Four former executives of Qwest Communications were indicted for fraud, Attorney General John Ashcroft announced Tuesday.

The four were indicted on 12 counts by a federal grand jury in Denver. They are accused of devising a scheme to create more than $33 million in revenue by wrongly reporting a purchase order with the Arizona School Facilities Board, in violation of Security and Exchange Commission rules.

The government says Qwest sold equipment including materials to create Internet access to the statewide school computer network, billed the customer and held the merchandise for later delivery. In violation of SEC rules, they booked the revenue before the merchandise was delivered.

The company also knowingly filed false documents to hide its actions, the Justice Department said.

"As we continue our efforts to battle corporate fraud, our message is clear. We will protect the integrity of our markets by punishing those who falsify financial information out of sheer greed," Ashcroft said in a statement.

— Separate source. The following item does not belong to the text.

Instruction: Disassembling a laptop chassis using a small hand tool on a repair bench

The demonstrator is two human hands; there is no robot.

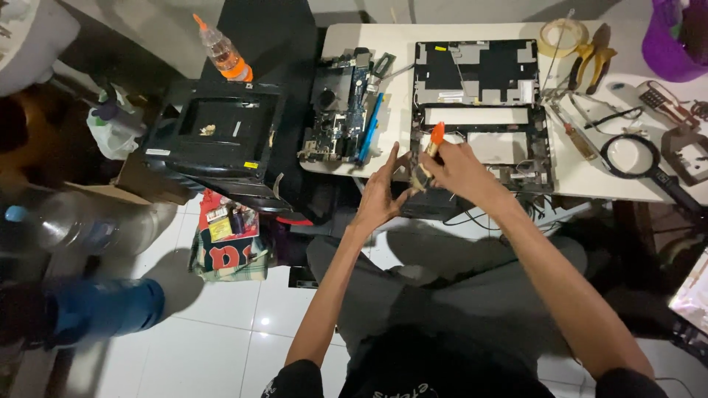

Arrest warrants were issued for Grant Graham of Evergreen, Colo., chief financial officer for Qwest's global business unit; Thomas Hall of Englewood, Colo., a senior vice president in the global business unit; John Walker of Littleton, Colo., a vice president in the unit; and Bryan Treadway of Atlanta, an assistant controller.

Qwest had been under investigation by both the Justice Department and the Securities and Exchange Commission and was the subject of congressional hearings into its financial practices.

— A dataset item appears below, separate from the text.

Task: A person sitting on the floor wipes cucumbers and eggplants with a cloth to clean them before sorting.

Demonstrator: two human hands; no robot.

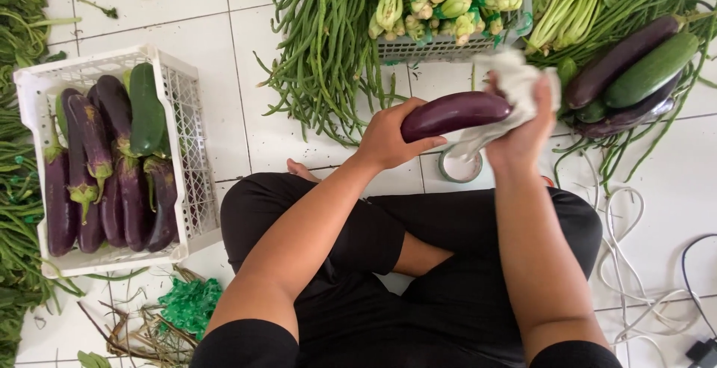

The Justice Department said Tuesday that its investigation was continuing.

The probes have examined whether Qwest artificially inflated its revenues by swapping network capacity with another scandal-plagued telecommunications company, Global Crossing Ltd.

The company said it was restating its financial reports for 1999 to 2001 because of accounting errors, including $950 million in revenue booked from swaps.

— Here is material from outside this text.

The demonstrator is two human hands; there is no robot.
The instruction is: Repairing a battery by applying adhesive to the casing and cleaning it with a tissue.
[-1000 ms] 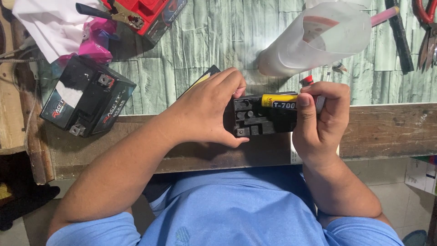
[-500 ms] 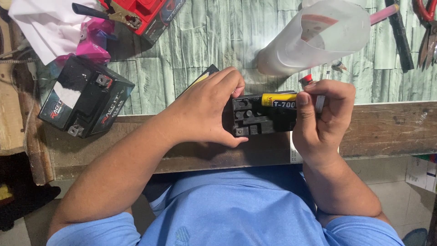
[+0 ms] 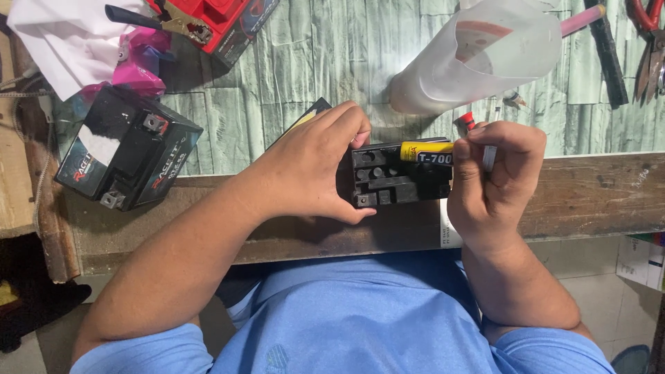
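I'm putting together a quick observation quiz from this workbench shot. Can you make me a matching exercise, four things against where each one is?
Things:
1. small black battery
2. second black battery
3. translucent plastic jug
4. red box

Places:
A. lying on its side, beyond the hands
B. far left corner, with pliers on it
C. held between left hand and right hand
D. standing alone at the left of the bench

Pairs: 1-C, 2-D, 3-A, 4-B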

The company fired Arthur Andersen LLP, the auditing firm that was convicted of obstruction of justice in the Enron collapse, and brought in KPMG LLP in June to look at its books.

Last June, chief executive Joseph Nacchio resigned under fire. Thousands of workers have been laid off and the company's stock plummeted. Lawmakers have charged that Qwest executives cashed in millions of dollars in options before the stock fell.

The House Energy and Commerce Committee in December completed its own probe into Qwest's business practices.

Qwest has had other woes as well. In August, Qwest agreed to pay the state of Colorado $1 million, plus payments to customers, to settle complaints that it failed to adequately inform consumers of the least expensive telephone service they could obtain, instead encouraging them to buy pricer packages. Others complained of poor customer service.

Qwest is the local phone company for 14 states extending from Minnesota west to Washington state and southwest to Arizona and New Mexico. It bought US West, one of the Baby Bells created from the breakup of AT&T, following a bidding war with Global Crossing.